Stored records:

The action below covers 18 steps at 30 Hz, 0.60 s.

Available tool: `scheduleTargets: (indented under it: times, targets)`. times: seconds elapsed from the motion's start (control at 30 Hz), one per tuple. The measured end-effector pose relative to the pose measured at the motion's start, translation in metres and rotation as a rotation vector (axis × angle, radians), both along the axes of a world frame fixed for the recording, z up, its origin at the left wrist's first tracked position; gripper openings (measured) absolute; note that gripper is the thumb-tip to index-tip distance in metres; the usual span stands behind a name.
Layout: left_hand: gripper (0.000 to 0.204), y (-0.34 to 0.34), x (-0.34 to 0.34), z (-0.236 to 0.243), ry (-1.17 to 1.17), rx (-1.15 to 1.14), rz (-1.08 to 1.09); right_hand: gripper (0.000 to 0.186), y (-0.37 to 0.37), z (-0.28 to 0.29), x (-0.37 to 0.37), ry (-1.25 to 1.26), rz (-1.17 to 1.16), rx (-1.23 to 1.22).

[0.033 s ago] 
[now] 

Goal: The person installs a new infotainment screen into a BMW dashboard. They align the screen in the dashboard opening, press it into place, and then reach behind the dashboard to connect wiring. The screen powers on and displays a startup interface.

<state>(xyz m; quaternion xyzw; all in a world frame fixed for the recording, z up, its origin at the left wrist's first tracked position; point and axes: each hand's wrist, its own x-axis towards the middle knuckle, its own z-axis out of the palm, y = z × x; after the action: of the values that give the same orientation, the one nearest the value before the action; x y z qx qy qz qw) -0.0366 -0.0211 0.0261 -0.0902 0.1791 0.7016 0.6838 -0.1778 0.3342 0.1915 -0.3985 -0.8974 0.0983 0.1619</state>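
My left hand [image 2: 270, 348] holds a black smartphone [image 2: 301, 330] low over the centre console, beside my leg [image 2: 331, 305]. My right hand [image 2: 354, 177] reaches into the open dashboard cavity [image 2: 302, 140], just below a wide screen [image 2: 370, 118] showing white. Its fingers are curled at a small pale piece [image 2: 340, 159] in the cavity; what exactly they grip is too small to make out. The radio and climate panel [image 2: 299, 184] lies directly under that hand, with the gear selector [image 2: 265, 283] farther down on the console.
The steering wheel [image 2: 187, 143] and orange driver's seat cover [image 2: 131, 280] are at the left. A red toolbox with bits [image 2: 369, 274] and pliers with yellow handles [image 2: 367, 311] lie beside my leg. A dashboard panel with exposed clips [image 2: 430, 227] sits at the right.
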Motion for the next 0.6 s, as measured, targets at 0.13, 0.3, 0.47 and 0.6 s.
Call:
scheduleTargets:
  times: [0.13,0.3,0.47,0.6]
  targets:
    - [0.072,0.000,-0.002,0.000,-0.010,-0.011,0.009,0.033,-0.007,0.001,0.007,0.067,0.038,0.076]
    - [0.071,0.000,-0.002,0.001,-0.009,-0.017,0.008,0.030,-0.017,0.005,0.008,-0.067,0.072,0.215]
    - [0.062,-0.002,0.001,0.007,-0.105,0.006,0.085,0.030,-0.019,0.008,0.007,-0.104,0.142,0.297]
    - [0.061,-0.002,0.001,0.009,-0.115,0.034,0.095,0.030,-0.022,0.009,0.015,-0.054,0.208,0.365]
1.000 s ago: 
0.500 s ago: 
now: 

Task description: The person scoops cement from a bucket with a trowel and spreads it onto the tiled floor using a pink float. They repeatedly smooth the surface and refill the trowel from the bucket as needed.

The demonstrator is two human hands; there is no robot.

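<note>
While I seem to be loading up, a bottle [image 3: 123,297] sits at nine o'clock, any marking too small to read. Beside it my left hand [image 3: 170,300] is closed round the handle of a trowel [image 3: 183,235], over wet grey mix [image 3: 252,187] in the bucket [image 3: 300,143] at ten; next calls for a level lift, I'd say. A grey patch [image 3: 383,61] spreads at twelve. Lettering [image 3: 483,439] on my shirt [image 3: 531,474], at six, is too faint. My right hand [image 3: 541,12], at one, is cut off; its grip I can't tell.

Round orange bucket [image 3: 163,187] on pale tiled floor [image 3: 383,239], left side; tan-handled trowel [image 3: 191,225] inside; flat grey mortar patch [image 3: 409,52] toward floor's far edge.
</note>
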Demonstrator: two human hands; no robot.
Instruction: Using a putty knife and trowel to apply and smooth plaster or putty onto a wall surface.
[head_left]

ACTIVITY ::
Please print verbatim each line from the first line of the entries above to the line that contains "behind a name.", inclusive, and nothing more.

RESPONSE AREA ::
The action below covers 18 steps at 30 Hz, 0.60 s.

Available tool: `scheduleTargets: (indented under it: times, targets)`. times: seconds elapsed from the motion's start (control at 30 Hz), one per tuple. The measured end-effector pose relative to the pose measured at the motion's start, translation in metres and rotation as a rotation vector (axis × angle, radians), both along the axes of a world frame fixed for the recording, z up, its origin at the left wrist's first tracked position; gripper openings (measured) absolute; note that gripper is the thumb-tip to index-tip distance in metres; the usual span stands behind a name.

The exercise was answered in full.